Песнь Мирязя
Песнь Мирязя
У омера мирючие берега. Мирины росли здесь и там, белые, сквозь гнезда ворон. Низ же зарос грустняком.
Лось приходила сохатая, трясла берега, нежила голову. Свирела свиристель, ликуя веселизненно и лаская птичью душу в игорном деянстве. Смертнобровый тетерев не уставал токовать, взлетая на морину.
Кругом заросло красивняком и мыслокой.
Тихо на небе.
Красивей выказывал всю красоту членов.
Небо синее.
Слезатая слезиня, от нее ушла навсегда веселость. Сказала «прощай» и бросила ветку слез.

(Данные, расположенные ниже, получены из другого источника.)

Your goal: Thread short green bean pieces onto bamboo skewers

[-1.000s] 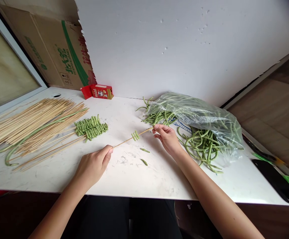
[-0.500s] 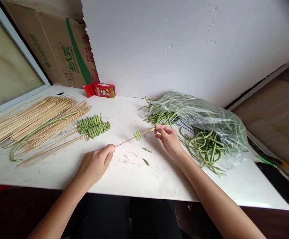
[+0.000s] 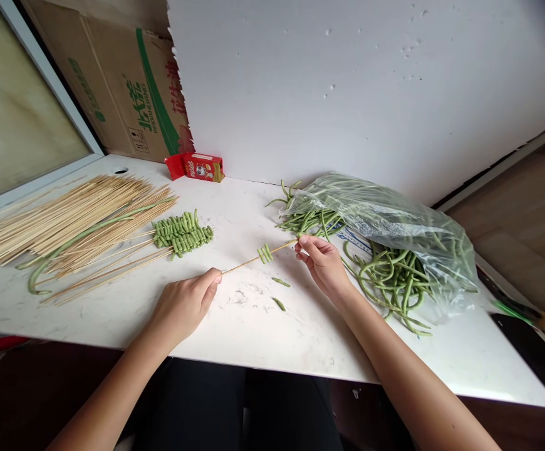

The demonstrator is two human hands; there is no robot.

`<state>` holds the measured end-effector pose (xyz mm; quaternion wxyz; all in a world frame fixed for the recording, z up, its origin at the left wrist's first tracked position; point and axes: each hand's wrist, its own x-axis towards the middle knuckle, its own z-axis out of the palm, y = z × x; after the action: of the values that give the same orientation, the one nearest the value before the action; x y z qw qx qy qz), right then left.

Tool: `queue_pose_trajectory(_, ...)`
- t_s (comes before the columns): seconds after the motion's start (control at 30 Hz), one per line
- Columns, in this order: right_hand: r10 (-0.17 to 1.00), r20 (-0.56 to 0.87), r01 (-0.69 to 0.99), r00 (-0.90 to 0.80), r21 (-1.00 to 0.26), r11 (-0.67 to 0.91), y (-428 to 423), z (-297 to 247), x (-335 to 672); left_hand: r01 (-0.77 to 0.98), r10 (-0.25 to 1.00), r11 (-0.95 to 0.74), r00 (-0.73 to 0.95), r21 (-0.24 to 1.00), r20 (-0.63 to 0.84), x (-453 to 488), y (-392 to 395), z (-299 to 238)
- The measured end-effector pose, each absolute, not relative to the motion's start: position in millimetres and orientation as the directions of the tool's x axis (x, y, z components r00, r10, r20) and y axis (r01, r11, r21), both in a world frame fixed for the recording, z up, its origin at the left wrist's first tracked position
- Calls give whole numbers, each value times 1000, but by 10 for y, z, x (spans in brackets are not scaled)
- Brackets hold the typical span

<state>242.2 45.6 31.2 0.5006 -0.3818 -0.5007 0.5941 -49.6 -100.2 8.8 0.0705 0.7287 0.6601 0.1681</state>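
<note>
My left hand (image 3: pixel 188 302) is closed around one end of a thin bamboo skewer (image 3: pixel 239 265), which slants up to the right. At the far tip, my right hand (image 3: pixel 322 260) pinches with thumb and fingertips; whether a bit of bean is also between them I cannot tell. Short cut pieces of green bean (image 3: pixel 264 254) sit crosswise on the skewer, nearer the right hand. Below it, two loose bean pieces (image 3: pixel 279 304) lie on the white table (image 3: pixel 254 332). Left of the hands rest finished-looking skewers packed with bean pieces (image 3: pixel 183 233), their bare sticks pointing left.
A heap of bamboo skewers (image 3: pixel 79 213) lies at left, with a long bean (image 3: pixel 72 248) across it. At right, a clear plastic bag (image 3: pixel 371 200) spills long green beans (image 3: pixel 394 275). A red box (image 3: pixel 204 167) stands behind; a black phone (image 3: pixel 530 357) lies far right.
The whole view has shifted slightly. Both hands keep their hold on the skewer, and the bean pieces stay at about the same place along it.
</note>
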Motion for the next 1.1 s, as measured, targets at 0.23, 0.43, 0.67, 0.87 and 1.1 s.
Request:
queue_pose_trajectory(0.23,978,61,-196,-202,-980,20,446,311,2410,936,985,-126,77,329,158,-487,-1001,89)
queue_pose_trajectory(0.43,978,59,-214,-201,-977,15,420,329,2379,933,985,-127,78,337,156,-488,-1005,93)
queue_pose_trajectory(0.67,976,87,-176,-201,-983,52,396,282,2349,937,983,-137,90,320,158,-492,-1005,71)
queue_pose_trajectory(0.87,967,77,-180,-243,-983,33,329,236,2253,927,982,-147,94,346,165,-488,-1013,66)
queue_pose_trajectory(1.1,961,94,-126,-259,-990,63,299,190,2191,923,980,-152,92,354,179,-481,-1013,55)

Миловель стоял в пущах. Миристые звонко распевались песни. Прилетали неведомо откуда миристеющие птицы и, упав на ветку, начинали миристеть.
И был юноша с голубой мглой во взорах, в белой одежке, с первоодеванными лапотками, и, подслушав миристель, срезал грустняк и, вырезав дудочку, называл ее мирель, себя же — первомирельщиком.
Когда же на яри зеленой, зеленей лугу, в алом и синем водили игорный круг при зовах молчащей свирели, тогда умолкал.
Гласючими молотами били слово вдали словельщики-товарищи.
Иногда на белый камень у лодочной пристани приходила дочь леса и, положив белый лик на колени, бросала на темные воды миратый взор.
Когда же воды приходили в буйство и голубые водяные ноги начинали приходить в пляску, вдруг брызнув и бросив черными с белыми косицами копытами, тогда звучал хохот и кивали миряными верхушками осоки и слетались мирязи звучать в трубу, и под звон миряных гусель и на некиих нижних струнах рокот мерный выходил из голубых вод негей нежить щеки и ноги под взорами хорошеющих краснея хоро-шеек, подымающих резвые лица над синим озером, среди тусклых облак лебяжьего пуха и вселеннеющих росинок росянок.
В мыслезёмных воздушных телах сущих возникали каменные взоры и взгляды, а высеченные из некоего изначального мирня мировые тела трубящих мирязей свивались в двувзглядный взор и медленно опускались на дно морское.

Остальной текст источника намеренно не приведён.